José Augusto Valente*
Os sistemas de trens metropolitanos brasileiros enfrentam uma crise estrutural que exige respostas urgentes. Sob o modelo atual, a concessão baseada na venda do fluxo de caixa –alimentado majoritariamente pelas tarifas pagas por usuários de baixa renda – tem se mostrado insustentável. O caso da falência da SuperVia, no Rio de Janeiro, é emblemático: enquanto milhões de pessoas suportam um transporte caro e ineficiente, o discurso neoliberal continua a priorizar o “apetite dos investidores” em detrimento da qualidade do serviço público. Essa realidade aponta para uma contradição central do modelo de estado mínimo aplicado a serviços essenciais: a gestão privada de um sistema público, sem garantias efetivas de controle social.

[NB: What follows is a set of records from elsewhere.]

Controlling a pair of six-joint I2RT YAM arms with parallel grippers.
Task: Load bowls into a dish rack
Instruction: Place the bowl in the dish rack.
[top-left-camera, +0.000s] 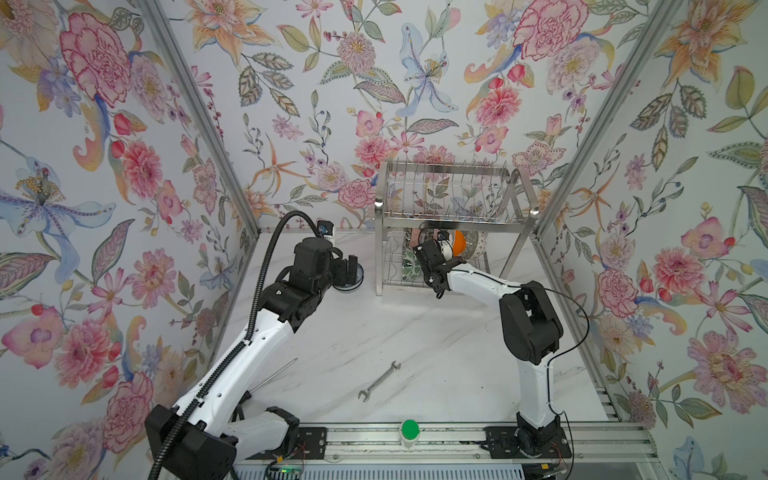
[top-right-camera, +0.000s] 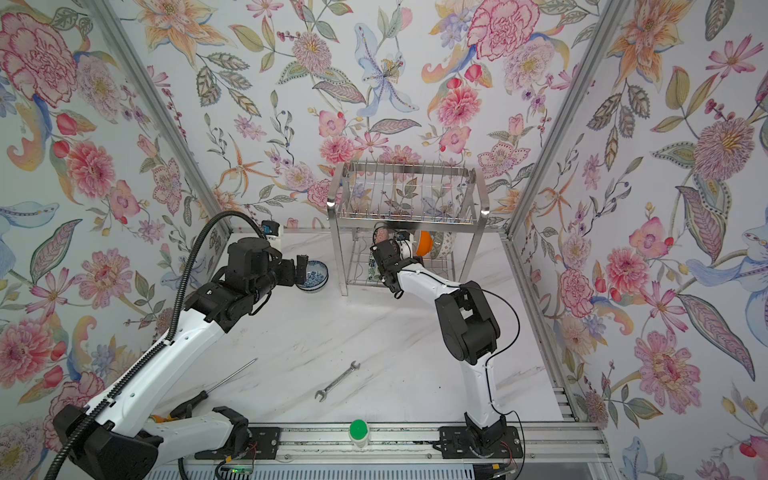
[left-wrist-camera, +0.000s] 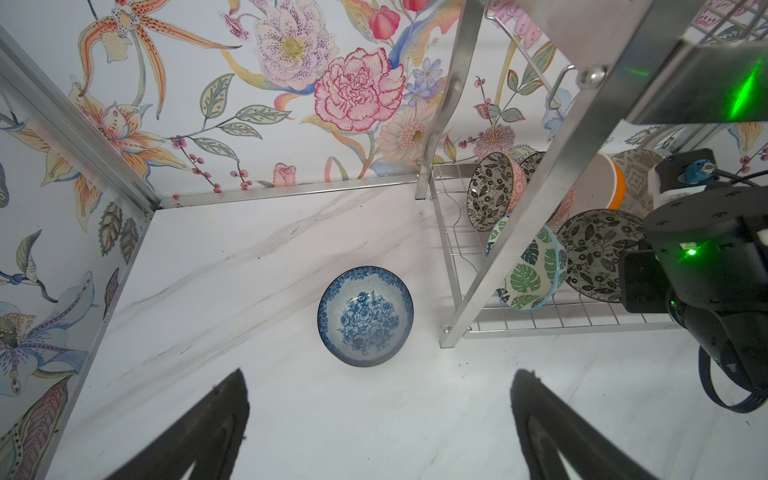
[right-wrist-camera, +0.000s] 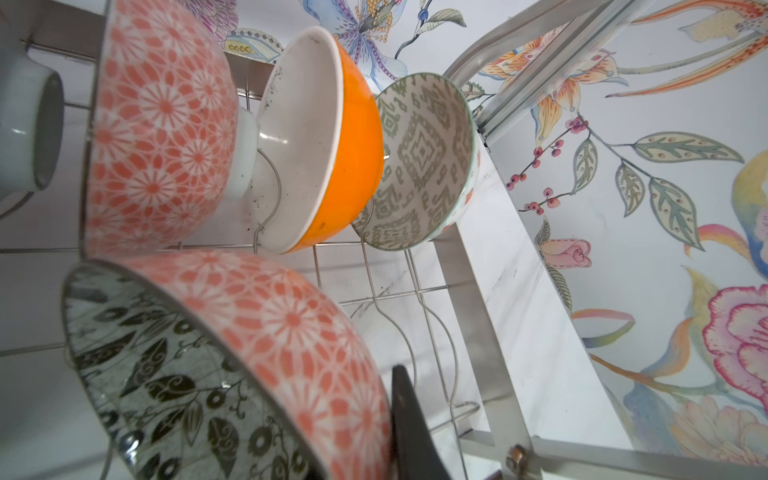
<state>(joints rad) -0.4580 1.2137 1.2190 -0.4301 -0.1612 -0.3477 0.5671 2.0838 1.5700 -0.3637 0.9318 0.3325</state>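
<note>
The dish rack (top-left-camera: 449, 195) (top-right-camera: 407, 195) stands at the back of the table. Its lower tier (left-wrist-camera: 540, 324) holds several bowls on edge, among them a green-leaf bowl (left-wrist-camera: 528, 270), an orange bowl (right-wrist-camera: 345, 137) and a grey-patterned bowl (right-wrist-camera: 424, 166). My right gripper (top-left-camera: 430, 245) (right-wrist-camera: 374, 395) reaches into that tier. It is shut on the rim of a bowl (right-wrist-camera: 266, 332) (left-wrist-camera: 602, 253) that is pink outside and black-leafed inside. One finger (right-wrist-camera: 409, 415) lies on its outer wall; the other is hidden. A blue-and-white bowl (left-wrist-camera: 365, 316) (top-right-camera: 312, 275) sits upright on the table left of the rack. My left gripper (left-wrist-camera: 381, 374) (top-right-camera: 301, 266) hangs open just before it.
A wrench (top-left-camera: 379, 380) lies mid-table near the front. A thin metal rod (top-left-camera: 274, 376) lies near the left arm. A green-capped button (top-left-camera: 409, 430) sits on the front rail. Floral walls close in at the left, back and right. The rack's upper tier (top-right-camera: 407, 216) overhangs the bowls.
</note>
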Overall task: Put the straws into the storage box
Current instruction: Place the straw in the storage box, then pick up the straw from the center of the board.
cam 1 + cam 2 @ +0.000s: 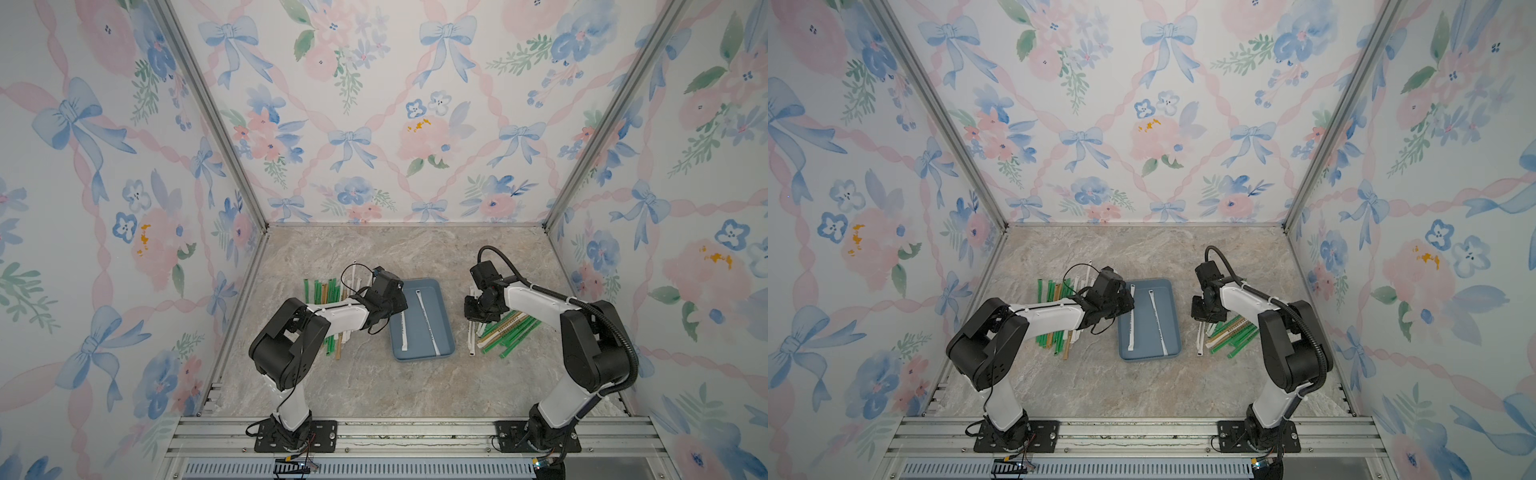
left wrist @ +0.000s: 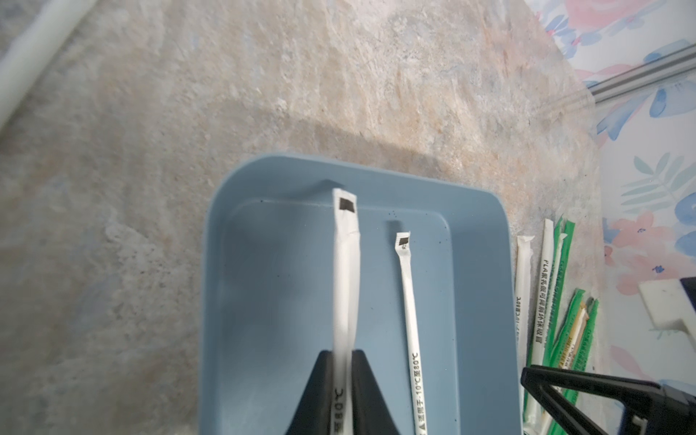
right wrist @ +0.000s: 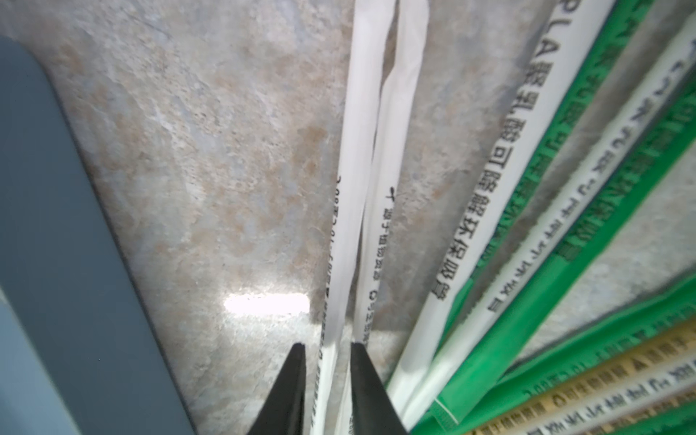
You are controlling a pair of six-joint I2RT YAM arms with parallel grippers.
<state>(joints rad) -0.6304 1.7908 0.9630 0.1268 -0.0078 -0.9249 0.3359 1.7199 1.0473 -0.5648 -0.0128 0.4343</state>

O dilema não é uma questão ideológica entre esquerda e direita. Países capitalistas desenvolvidos, como Suíça, Reino Unido e Alemanha, demonstram que é possível conciliar eficiência operacional com justiça social por meio de modelos de gestão pública compartilhada, em parceria com entes privados, mas sempre sob rigoroso controle estatal e social. Nesses casos, subsídios públicos garantem tarifas acessíveis, enquanto a governança integrada entre os níveis federal, estadual e municipal assegura eficiência e qualidade.
Na Suíça, por exemplo, o transporte ferroviário é gerido pela empresa estatal SBB, que opera sob contratos de serviço renováveis com o governo federal e recebe fundos de infraestrutura dos cantões. No Reino Unido, a Network Rail, entidade pública, gerencia a infraestrutura com subsídios substanciais do governo federal. Na Alemanha, a Deutsche Bahn supervisiona a maior parte do sistema ferroviário, complementada por redes regionais geridas em parceria com estados e municípios. Em todos esses casos, as tarifas são parcialmente subsidiadas, com foco na acessibilidade e segurança.
Esses modelos reforçam a viabilidade de um sistema de mobilidade fundamentado no compartilhamento de responsabilidades entre os diferentes níveis de governo e no financiamento público consistente. No Brasil, o SUM (Sistema Único de Mobilidade), atualmente em tramitação via PEC (Proposta de Emenda à Constituição) 25/2023, pode ser o caminho para uma mudança estrutural. Inspirado nos sistemas de saúde e educação, o SUM propõe a criação de um fundo nacional de infraestrutura ferroviária, alimentado por recursos federais, estaduais e municipais. Esse fundo financiaria não apenas a operação e manutenção das redes, mas também sua modernização e expansão.
Além disso, a política tarifária deve ser reformulada. O peso financeiro sobre os usuários pode ser aliviado por subsídios cruzados, combinando receitas tarifárias com aportes públicos. Essa medida não só democratizaria o acesso ao transporte, mas também fomentaria o desenvolvimento social e econômico regional, especialmente em áreas metropolitanas onde a mobilidade é um fator crítico para a qualidade de vida.
Outra premissa fundamental é a coordenação intergovernamental. A definição clara de papéis e responsabilidades entre União, estados e municípios é imprescindível para assegurar a integração e eficiência do sistema. Modelos descentralizados, com gestão compartilhada e controle social, podem atender às especificidades regionais sem comprometer a visão nacional de um sistema ferroviário robusto e coeso.
Em última instância, o debate sobre a mobilidade urbana transcende ideologias. A busca por um transporte ferroviário eficiente, acessível e de qualidade deve ser um consenso em uma sociedade que almeja maior equidade e desenvolvimento sustentável. É hora de olhar para exemplos internacionais e adaptar soluções que dialoguem com a realidade brasileira, superando falsas contradições ideológicas e priorizando o que realmente importa: o direito à mobilidade digna para todos.
* José Augusto Valente é membro da Divisão Técnica de Transporte e Logística do Clube de Engenharia. Foi secretário de Política Nacional de Transportes e Presidente do DER-RJ.